Saat itulah dia sadar, bahwa dia harus menolong abangnya. Untungnya, tak lama kemudian dia bertemu pria ini, manusia yang sudah menolong mereka selama ini.

Namanya Sazuku Satonaka, dan hal yang pertama dikatakannya pada anak lelaki yang baru menginjak usia tigabelas itu hanya, "Teh, Aikawa-kun?"

Pria itu mengucapkan banyak kalimat sesudahnya. Diantaranya adalah: "Abangmu anak baik, tapi hatinya terlalu lemah. Memang pelatihan bisa menolong, tapi kurasa bakal terlalu lama. Lima tahun latihan dan dia masih mual melihat darah."

"Aku bisa menggantikannya." Asal Aniki bisa sekolah lagi. "Aku takkan mual."

"Aku tahu kau akan bilang begitu." Satonaka bersandar pada kursinya yang besar sebelum meminum tehnya. Terkadang, kalau Kuon mengingat-ingatnya, teh dan Satonaka tak terpisahkan. "Kau harus tahu, pelatihan seperti ini bukan urusan gampang. Kau lebih kecil dari Nagahisa-kun, tapi hatimu lebih keras darinya."

"Kuterima." Bayangan Nagahisa memakai seragam SMA, Towa yang sedang tertawa dalam rangkulannya, membuatnya semakin mantap menjawab tawaran itu.
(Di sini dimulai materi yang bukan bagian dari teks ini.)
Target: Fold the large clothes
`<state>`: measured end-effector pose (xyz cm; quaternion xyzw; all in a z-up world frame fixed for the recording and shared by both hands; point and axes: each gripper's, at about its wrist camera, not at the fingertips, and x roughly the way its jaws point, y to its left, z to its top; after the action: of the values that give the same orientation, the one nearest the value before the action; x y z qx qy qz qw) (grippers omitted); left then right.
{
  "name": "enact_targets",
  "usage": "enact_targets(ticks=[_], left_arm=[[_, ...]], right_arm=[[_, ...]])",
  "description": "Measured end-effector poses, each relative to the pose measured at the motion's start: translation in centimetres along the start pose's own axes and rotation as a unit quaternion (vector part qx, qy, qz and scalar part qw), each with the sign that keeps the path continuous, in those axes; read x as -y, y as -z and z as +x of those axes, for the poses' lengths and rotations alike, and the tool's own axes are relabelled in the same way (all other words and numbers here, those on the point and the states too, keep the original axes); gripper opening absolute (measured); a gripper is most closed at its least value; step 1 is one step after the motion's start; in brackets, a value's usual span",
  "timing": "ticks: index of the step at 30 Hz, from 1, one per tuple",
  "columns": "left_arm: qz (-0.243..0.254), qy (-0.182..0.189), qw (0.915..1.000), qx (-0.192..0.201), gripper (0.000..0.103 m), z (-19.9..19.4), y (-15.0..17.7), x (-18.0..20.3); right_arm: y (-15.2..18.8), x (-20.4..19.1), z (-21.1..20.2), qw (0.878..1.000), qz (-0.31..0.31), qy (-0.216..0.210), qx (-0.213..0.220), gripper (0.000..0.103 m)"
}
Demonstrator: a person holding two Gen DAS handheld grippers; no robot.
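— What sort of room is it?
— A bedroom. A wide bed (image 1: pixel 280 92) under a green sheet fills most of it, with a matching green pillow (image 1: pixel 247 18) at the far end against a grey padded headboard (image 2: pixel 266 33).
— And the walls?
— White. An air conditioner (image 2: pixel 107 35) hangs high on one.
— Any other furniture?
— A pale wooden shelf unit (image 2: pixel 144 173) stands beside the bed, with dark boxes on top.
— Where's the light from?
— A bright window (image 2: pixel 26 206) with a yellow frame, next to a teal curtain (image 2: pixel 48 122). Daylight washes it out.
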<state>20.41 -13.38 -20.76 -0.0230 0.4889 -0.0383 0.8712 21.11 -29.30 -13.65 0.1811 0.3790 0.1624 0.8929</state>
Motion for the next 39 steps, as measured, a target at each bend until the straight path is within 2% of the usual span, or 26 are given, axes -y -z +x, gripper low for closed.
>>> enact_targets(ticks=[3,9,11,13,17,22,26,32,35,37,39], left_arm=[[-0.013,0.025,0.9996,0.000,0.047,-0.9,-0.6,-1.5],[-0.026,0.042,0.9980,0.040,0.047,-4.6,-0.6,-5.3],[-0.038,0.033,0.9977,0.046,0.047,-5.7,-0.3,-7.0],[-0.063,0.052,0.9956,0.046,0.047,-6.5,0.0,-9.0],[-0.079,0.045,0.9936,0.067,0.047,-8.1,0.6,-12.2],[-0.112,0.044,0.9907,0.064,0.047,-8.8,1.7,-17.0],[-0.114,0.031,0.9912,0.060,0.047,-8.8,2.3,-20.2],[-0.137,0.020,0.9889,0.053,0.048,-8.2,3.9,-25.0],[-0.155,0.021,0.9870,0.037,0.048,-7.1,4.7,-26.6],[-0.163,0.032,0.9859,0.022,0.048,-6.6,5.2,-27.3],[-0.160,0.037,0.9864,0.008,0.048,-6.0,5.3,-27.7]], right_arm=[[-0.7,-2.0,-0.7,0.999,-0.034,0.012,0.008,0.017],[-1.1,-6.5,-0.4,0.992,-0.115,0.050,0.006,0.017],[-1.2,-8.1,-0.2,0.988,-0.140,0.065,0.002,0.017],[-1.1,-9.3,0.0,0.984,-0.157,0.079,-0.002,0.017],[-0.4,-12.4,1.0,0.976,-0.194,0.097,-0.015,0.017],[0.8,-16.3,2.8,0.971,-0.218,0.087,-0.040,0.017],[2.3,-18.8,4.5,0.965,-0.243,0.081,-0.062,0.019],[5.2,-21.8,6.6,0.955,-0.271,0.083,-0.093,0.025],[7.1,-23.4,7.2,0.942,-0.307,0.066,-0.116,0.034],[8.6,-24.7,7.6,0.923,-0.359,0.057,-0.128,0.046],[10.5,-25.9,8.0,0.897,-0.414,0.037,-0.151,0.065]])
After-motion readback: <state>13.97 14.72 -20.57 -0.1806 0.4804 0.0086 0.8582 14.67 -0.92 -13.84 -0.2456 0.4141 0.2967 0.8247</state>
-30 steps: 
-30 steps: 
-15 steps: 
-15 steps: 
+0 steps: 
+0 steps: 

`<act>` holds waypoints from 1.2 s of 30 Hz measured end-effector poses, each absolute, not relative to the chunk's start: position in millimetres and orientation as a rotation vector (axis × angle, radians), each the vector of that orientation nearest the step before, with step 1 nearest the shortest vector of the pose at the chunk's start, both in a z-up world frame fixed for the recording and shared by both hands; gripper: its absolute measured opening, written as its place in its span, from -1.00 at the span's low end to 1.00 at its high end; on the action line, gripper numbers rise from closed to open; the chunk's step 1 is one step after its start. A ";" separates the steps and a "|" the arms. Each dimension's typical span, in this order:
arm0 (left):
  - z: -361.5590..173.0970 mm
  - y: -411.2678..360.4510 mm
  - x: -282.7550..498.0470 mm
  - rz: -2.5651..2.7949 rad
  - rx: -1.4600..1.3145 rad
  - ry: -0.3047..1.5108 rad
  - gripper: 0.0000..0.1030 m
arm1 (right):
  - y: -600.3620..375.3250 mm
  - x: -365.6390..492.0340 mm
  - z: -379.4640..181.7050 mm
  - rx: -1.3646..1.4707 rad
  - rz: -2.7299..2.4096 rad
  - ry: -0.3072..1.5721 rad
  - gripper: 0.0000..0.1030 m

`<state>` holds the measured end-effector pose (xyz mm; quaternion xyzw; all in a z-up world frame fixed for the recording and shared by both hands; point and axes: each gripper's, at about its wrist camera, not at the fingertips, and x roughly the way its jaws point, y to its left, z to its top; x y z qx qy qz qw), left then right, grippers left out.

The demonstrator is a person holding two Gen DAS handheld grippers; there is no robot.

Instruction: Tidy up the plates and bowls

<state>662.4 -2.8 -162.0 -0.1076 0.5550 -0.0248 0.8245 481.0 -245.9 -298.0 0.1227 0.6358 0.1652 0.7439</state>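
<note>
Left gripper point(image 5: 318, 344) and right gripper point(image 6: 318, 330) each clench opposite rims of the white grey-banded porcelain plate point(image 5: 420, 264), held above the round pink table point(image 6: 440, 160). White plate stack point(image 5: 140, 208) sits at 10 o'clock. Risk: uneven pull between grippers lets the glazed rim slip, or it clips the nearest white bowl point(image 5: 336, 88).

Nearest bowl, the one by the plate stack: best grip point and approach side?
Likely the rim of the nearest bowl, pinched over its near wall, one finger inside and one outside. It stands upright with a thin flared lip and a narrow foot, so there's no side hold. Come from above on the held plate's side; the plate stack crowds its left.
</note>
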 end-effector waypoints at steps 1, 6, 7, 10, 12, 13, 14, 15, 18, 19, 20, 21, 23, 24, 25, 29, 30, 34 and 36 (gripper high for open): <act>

Saat itulah Kuon kehilangan masa kecil dan kepedulian akan nyawa seseorang.

.*.

*.*

*.*.*

Warui Koto Shitai series (c) Sakuraga Mei. I own nothing but the story.

Rating: R

"Bagi Kuon, Nanao adalah bintang barunya. Bagi Nagahisa, Kuon adalah bintang yang seharusnya bebas bersinar di angkasa. Dan bagi Satonaka, Kuon harus kembali mendapat bintangnya."

Penatap Bintang

Seer M. Anno

Pairings: Kuon Aikawa/Nanao Shirahane, minor!Mikado Shirahane/Towa Aikawa, minor!Atsushi Kiryu/Nanao Shirahane, dan minor!Sazuku Satonaka/OC.

Genre: Assassin!AU. Romance.

Warnings: Slash, possible OOCness, assassin!Kuon, mentions of character death(s).

A/N: Awalnya ditulis untuk World Book Day 2014 (prompt: 'Stars'), tapi karena authornya sedang error, jadinya nggak jadi yang ini. Kiryu and Satonaka actually have no first names, I came up with 'em (thought I saw Satonaka's but I forgot where). Probably will be translated later after I'm done with other Warui Koto Shitai fics projects. Hope you enjoy!

*.*.*

*.*

.*.

"Kau mau apa?"

"Tolonglah! Aku tidak ingin melihatnya tetap begini! Dipikirnya—kaupikir—aku tak tahu?! Aku tahu! Aku mengerti! Aku mengerti apa yang dilakukannya untuk kami!"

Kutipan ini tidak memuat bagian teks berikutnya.